TJ Power, neurocientífico: "Si pasas horas en el móvil estás consumiendo dopamina fácil. Y eso tiene efectos"
Reformular tu vínculo con la the dopamine podría marcar la diferencia entre una vida estimulada y una vida equilibrada, sobre todo si pasas el día saltando entre notificaciones y pantallas. Así lo plantea el neurocientífico británico Tj Power, autor del libro superventas The DOSE Effect y fundador del DOSE Lab, una organización dedicada a traducir la the science cerebral en hábitos accesibles. Power argumenta que nuestro cerebro no ha evolucionado para manejar el torrente constante de gratificación digital, y que esta desconexión entre biología y entorno moderno está afectando nuestro mental well-being .
La clave, explica, está en una región cerebral donde el placer y el dolor comparten espacio. "Si experimentamos mucho dolor, nos da placer. Y si nos damos demasiado placer, nos da dolor", resume. Esta dinámica, arraigada en nuestra historia como cazadores-recolectores, premiaba el esfuerzo físico con bienestar químico. Hoy, en cambio, obtenemos instant rewards sin esfuerzo: comida ultraprocesada, social media , entretenimiento ilimitado. "Si solo comes comida basura o pasas horas en el móvil, estás consumiendo dopamina fácil. Y eso tiene consecuencias", advierte.
Frente a este desequilibrio, Power no apuesta por eliminar el placer, sino por reintroducir el effort como fuente legítima de bienestar. Su marco DOSE®, usado en formaciones en Oxford, la NHS y otras instituciones, promueve acciones cotidianas que activan naturalmente sustancias como la dopamina, la oxitocina o la serotonina. "Menos gratificaciones inmediatas y más acciones con esfuerzo.
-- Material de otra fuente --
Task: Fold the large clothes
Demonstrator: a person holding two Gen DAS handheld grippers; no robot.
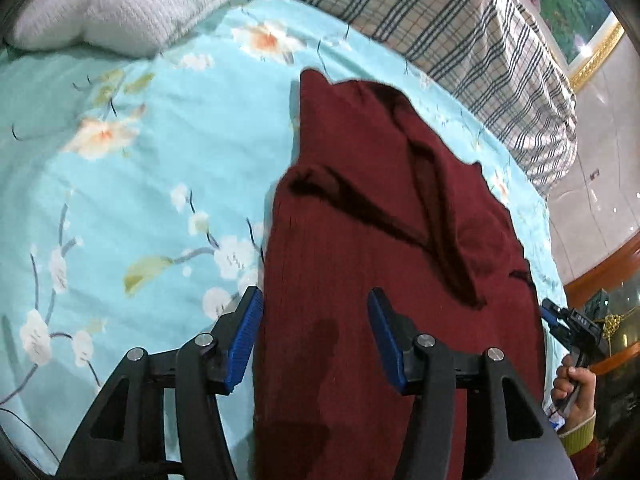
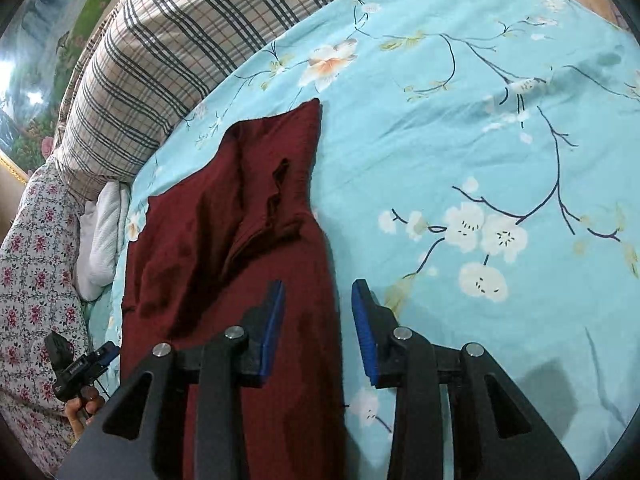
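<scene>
A dark red knitted garment [image 1: 380, 240] lies lengthwise on the blue floral bed sheet [image 1: 140, 180], partly folded with creases down its middle. My left gripper [image 1: 316, 304] is open above the garment's near left edge, holding nothing. In the right wrist view the same garment [image 2: 224, 248] runs away from me. My right gripper [image 2: 318, 292] is open over the garment's right edge and holds nothing. Each gripper shows small in the other's view: the right one in the left wrist view [image 1: 568, 320], the left one in the right wrist view [image 2: 86, 364].
A plaid quilt [image 1: 460, 28] is bunched along the far side of the bed, also in the right wrist view [image 2: 168, 40]. A white pillow [image 1: 128, 4] lies at the far left. A floral cloth [image 2: 32, 264] and a white towel [image 2: 104, 236] lie by the bed's edge.
</scene>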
Cuanto más esfuerzo introduces, mejor te sentirás", afirma, destacando que estas prácticas no son castigos, sino a solution basada en la biología real.
El mensaje ha resonado fuerte, especialmente entre jóvenes y profesionales con altos niveles de exposición digital. Con más de 750.000 seguidores, Power ha logrado comunicar conceptos complejos sin caer en el sensacionalismo. El DOSE Lab sigue investigando cómo nuestras decisiones diarias moldean nuestra brain chemistry , y cómo recuperar el control sin recurrir a fármacos ni terapias costosas.
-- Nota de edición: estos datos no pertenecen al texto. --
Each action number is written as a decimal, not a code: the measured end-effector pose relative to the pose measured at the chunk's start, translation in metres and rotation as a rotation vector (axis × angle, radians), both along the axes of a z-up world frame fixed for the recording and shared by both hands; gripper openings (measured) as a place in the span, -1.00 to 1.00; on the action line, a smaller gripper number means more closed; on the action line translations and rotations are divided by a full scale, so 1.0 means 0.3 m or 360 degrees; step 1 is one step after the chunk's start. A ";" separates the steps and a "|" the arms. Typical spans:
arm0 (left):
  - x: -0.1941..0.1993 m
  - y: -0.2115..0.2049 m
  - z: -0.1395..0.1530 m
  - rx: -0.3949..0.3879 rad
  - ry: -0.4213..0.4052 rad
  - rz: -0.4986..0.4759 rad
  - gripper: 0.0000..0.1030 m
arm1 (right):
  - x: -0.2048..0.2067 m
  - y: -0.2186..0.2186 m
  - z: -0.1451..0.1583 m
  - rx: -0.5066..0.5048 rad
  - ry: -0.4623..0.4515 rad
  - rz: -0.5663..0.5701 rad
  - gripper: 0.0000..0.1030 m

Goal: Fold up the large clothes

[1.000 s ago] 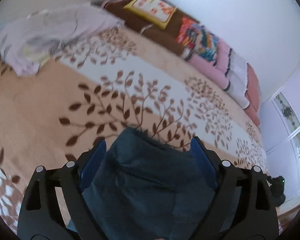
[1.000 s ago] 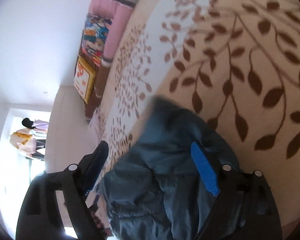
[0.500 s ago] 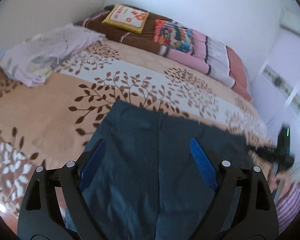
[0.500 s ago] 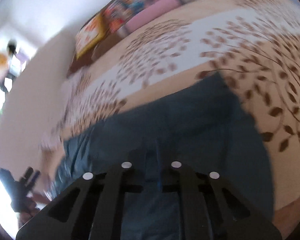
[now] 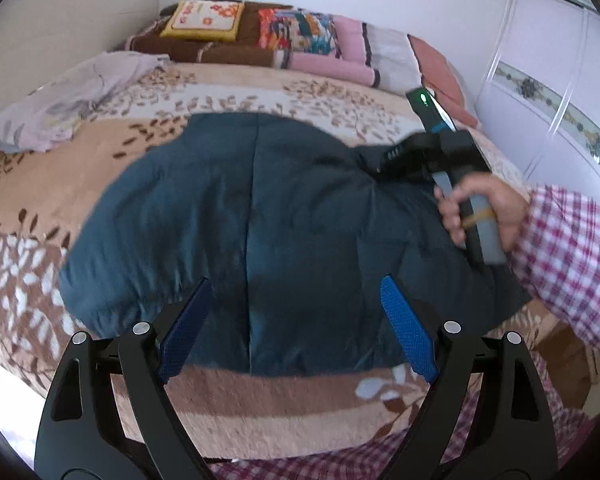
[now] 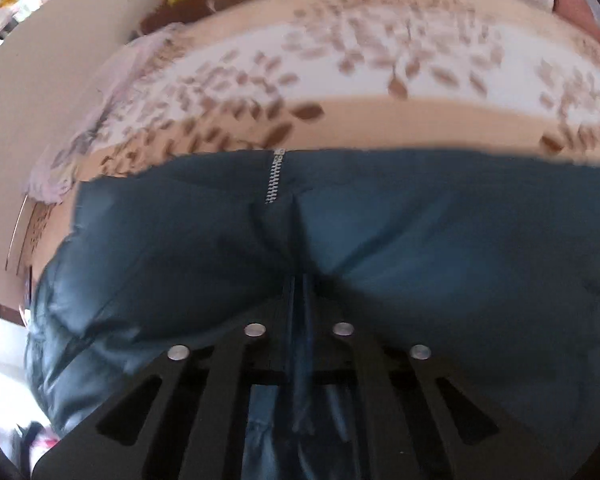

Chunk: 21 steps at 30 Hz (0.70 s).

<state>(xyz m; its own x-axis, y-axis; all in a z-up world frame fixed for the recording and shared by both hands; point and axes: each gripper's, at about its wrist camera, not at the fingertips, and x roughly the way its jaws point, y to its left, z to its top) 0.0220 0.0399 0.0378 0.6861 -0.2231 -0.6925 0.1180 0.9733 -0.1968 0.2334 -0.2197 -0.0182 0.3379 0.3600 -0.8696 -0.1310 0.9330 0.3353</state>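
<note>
A dark blue padded jacket (image 5: 284,208) lies spread on the leaf-patterned bed blanket (image 5: 100,152). My left gripper (image 5: 296,284) hovers over the jacket's near hem, open, with nothing between its blue pads (image 5: 408,336). A hand in a checked sleeve (image 5: 572,248) holds my right gripper (image 5: 384,160) at the jacket's right side. In the right wrist view that gripper (image 6: 300,292) is shut on a fold of the jacket (image 6: 420,240), near the seam below the silver zipper (image 6: 275,176).
Folded blankets and cushions (image 5: 300,36) line the far side of the bed by the wall. A lilac flowered cloth (image 5: 72,96) lies at the far left. Pale wardrobe doors (image 5: 560,100) stand to the right. The bed's near edge runs just below my left gripper.
The jacket went from bunched between the fingers to lying spread out. My right gripper rolled and shut on its fabric. My left gripper drew back, and the right hand came into its view.
</note>
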 end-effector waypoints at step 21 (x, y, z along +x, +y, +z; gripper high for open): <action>-0.090 -0.049 -0.009 0.0044 -0.0025 0.0016 0.65 | -0.277 -0.040 0.150 0.0117 -0.0202 0.0072 -0.95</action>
<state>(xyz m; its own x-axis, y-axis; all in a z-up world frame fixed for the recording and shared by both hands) -0.0050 0.0251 0.0350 0.6990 -0.1970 -0.6874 0.1109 0.9795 -0.1680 0.1502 -0.2315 0.0267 0.4253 0.4383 -0.7918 -0.2177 0.8987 0.3806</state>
Lo que más cuesta, sugiere Power, suele ser lo que más nos beneficia a largo plazo. No se trata de sufrir, sino de entender que el esfuerzo sostenido no es enemigo del bienestar, sino su fundamento. "El objetivo no es vivir con dolor, sino entender que lo que más nos cuesta es, a menudo, lo que más bienestar nos da", concluye. En un mundo de quick fixes , su enfoque suena como una llamada a la lentitud biológica.
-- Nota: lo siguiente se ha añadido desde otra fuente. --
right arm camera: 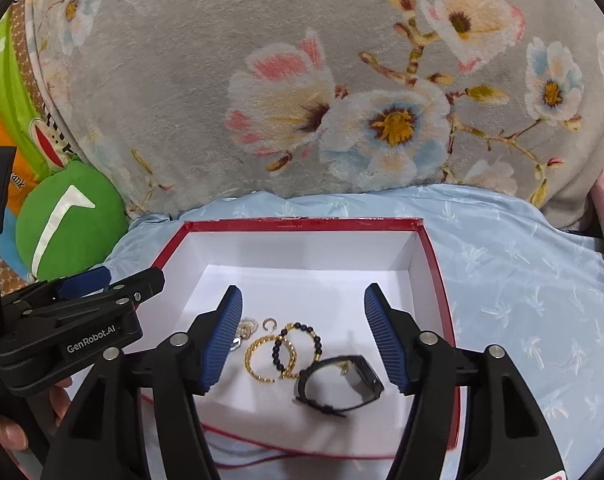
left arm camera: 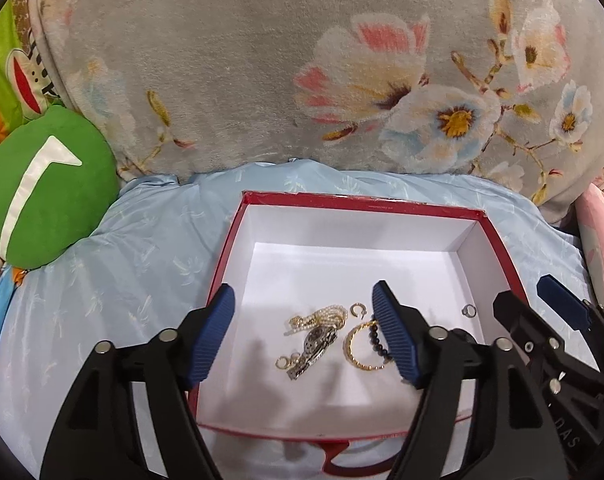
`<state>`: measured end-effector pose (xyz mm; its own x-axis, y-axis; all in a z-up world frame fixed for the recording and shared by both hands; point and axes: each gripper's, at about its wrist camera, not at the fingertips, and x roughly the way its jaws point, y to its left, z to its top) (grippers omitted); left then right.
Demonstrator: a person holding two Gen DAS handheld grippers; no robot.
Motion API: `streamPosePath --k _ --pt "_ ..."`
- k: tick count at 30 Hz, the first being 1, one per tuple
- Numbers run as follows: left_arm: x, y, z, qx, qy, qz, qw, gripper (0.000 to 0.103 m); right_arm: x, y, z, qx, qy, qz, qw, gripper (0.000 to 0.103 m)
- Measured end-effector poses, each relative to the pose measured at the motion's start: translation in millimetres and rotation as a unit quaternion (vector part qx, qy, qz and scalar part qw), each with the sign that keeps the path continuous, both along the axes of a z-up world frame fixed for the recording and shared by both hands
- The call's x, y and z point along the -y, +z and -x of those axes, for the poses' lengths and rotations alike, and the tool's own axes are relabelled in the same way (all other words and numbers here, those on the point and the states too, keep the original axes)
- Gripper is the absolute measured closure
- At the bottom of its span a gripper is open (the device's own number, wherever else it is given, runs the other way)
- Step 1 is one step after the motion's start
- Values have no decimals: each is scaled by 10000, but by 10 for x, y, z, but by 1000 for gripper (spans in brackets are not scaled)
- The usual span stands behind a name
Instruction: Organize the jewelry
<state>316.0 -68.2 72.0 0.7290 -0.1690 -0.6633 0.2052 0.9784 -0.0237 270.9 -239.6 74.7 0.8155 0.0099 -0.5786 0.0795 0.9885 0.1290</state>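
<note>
A red box [left arm camera: 362,202] with a white inside lies on the bed; it also shows in the right wrist view [right arm camera: 302,224]. Inside it lie a pearl strand [left arm camera: 322,318], a metal watch [left arm camera: 316,346], a gold bangle [left arm camera: 360,354], a dark bead bracelet [right arm camera: 302,340], a small ring [left arm camera: 468,311] and a black smartwatch [right arm camera: 342,384]. My left gripper [left arm camera: 304,334] is open and empty above the jewelry. My right gripper [right arm camera: 304,340] is open and empty over the bracelets.
The box rests on a light blue sheet [left arm camera: 121,280]. A grey floral blanket [left arm camera: 261,60] rises behind it. A green round cushion [left arm camera: 45,188] lies at the left. A pink cloth [left arm camera: 602,240] is at the right edge.
</note>
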Motion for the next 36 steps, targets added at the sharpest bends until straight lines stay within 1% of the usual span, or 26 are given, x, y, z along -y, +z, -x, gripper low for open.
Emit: streamPosePath --k 2,6,15,21,27,36 --pt "-10 16 97 47 40 -71 10000 24 -3 -3 97 -15 -46 -45 10000 32" --pt "-20 28 268 73 25 -205 9998 18 -12 -23 271 -55 -111 -92 9999 30" --pt "-113 -56 581 -190 -4 -108 9998 15 -89 -108 634 -241 -149 -34 9996 28" --pt "-146 -127 770 -381 -34 -107 9992 12 -111 -177 798 -467 -191 -159 9986 26" --pt "-214 -173 842 -523 100 -54 9986 11 -122 -169 865 -547 -241 -200 9980 21" --pt "-241 -207 852 -474 366 -246 9979 11 -197 -178 834 -609 -273 -18 9978 18"
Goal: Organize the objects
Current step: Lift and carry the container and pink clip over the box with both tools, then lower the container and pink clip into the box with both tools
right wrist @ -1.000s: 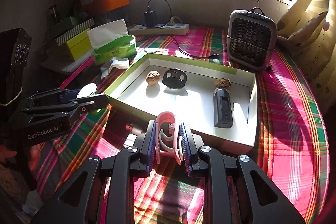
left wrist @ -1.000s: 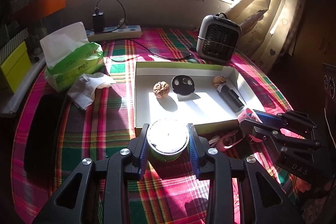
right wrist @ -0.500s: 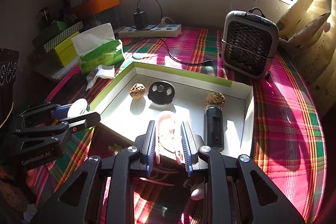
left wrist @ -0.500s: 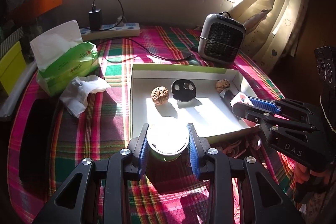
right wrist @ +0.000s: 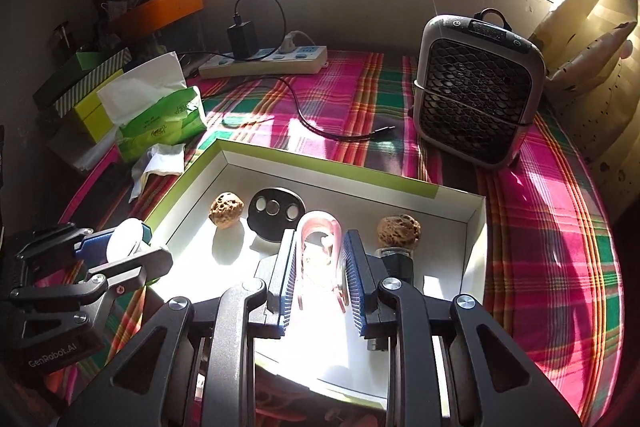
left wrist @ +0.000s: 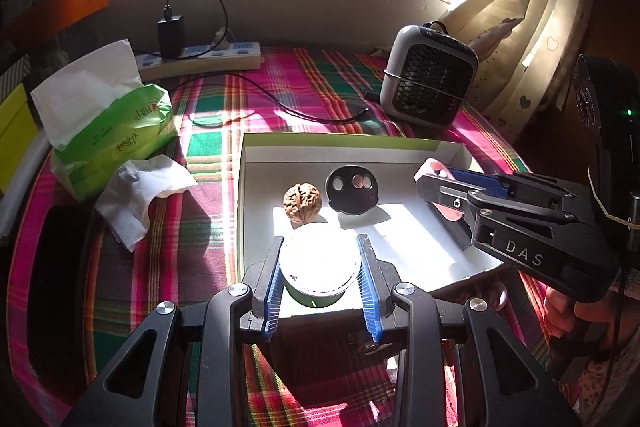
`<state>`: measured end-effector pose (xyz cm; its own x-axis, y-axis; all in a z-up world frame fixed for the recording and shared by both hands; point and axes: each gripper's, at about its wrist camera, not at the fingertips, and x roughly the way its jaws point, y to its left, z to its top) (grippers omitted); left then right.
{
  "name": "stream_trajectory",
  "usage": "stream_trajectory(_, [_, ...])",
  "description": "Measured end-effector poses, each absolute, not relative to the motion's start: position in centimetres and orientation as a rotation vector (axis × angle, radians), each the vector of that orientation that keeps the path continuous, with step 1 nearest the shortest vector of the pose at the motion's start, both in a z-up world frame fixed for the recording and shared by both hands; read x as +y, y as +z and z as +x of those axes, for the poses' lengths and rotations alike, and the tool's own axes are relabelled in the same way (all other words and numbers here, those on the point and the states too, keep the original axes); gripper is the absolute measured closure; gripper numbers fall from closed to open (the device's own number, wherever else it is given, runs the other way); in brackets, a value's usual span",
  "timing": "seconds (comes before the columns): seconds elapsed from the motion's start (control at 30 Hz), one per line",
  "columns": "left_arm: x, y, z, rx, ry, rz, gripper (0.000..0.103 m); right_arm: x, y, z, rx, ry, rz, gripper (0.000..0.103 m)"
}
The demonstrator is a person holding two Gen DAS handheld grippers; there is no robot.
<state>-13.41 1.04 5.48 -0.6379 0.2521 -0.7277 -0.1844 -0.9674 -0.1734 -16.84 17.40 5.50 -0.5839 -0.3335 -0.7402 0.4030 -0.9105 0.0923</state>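
Note:
A white shallow box with a green rim (left wrist: pixel 340 139) (right wrist: pixel 320 167) lies on the plaid cloth. Inside it are a walnut (left wrist: pixel 302 203) (right wrist: pixel 226 209), a black disc with holes (left wrist: pixel 352 189) (right wrist: pixel 276 213), a second walnut (right wrist: pixel 399 231) and a black cylinder (right wrist: pixel 396 261). My left gripper (left wrist: pixel 320 279) (right wrist: pixel 116 247) is shut on a round green jar with a white lid (left wrist: pixel 319 267) (right wrist: pixel 126 242), held over the box's near edge. My right gripper (right wrist: pixel 318 275) (left wrist: pixel 440 183) is shut on a pink looped item (right wrist: pixel 320 247) (left wrist: pixel 434 169), held above the box floor beside the cylinder.
A small grey fan heater (left wrist: pixel 430 83) (right wrist: pixel 478 87) stands behind the box. A green tissue pack (left wrist: pixel 112 131) and a crumpled tissue (left wrist: pixel 140 191) lie at the left. A power strip (left wrist: pixel 200 61) with a cable runs along the back wall. Curtains hang at the right.
Both grippers have moved forward with their loads. The jar has come from in front of the box to over its near edge. The pink item has passed from outside the box to above its floor.

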Motion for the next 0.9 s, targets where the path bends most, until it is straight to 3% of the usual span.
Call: stream_trajectory(0.9, [1.6,3.3,-16.4,-0.095,2.636,-1.256,0.072,16.7,3.1,-21.3,0.127,-2.463,1.212,0.079])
Este análisis me hizo reflexionar: ¿cuánto de mi día está realmente impulsado por esfuerzo y no solo por recompensas fáciles? La mental fatigue fatiga mental no es casualidad.
Dicen 'menos redes, más esfuerzo', pero muchos trabajamos en entornos que exigen estar siempre conectados. ¿Dónde queda la work-life balance balance trabajo-vida aquí?
Interesante, pero también hay que considerar los trastornos reales como el TDAH. No todo es cuestión de 'poner más esfuerzo'. La brain chemistry química cerebral varía entre personas.
La industria tecnológica jamás dirá esto. Mientras más dopamina fácil generes, más tiempo pasas en sus plataformas. Es puro diseño conductual.
Hice la prueba: una semana sin redes por las mañanas y 30 minutos de caminata al aire libre. La mood improvement mejoría de ánimo fue real. El cuerpo responde.
¿Y qué pasa con quienes no tienen acceso a espacios seguros para hacer ejercicio o salir al aire libre? La social inequality desigualdad social también afecta la salud cerebral.
No es nuevo que el esfuerzo dé satisfacción, pero tener la explicación neurocientífica ayuda a no sentirse fracasado cuando no todo es instant gratification gratificación instantánea.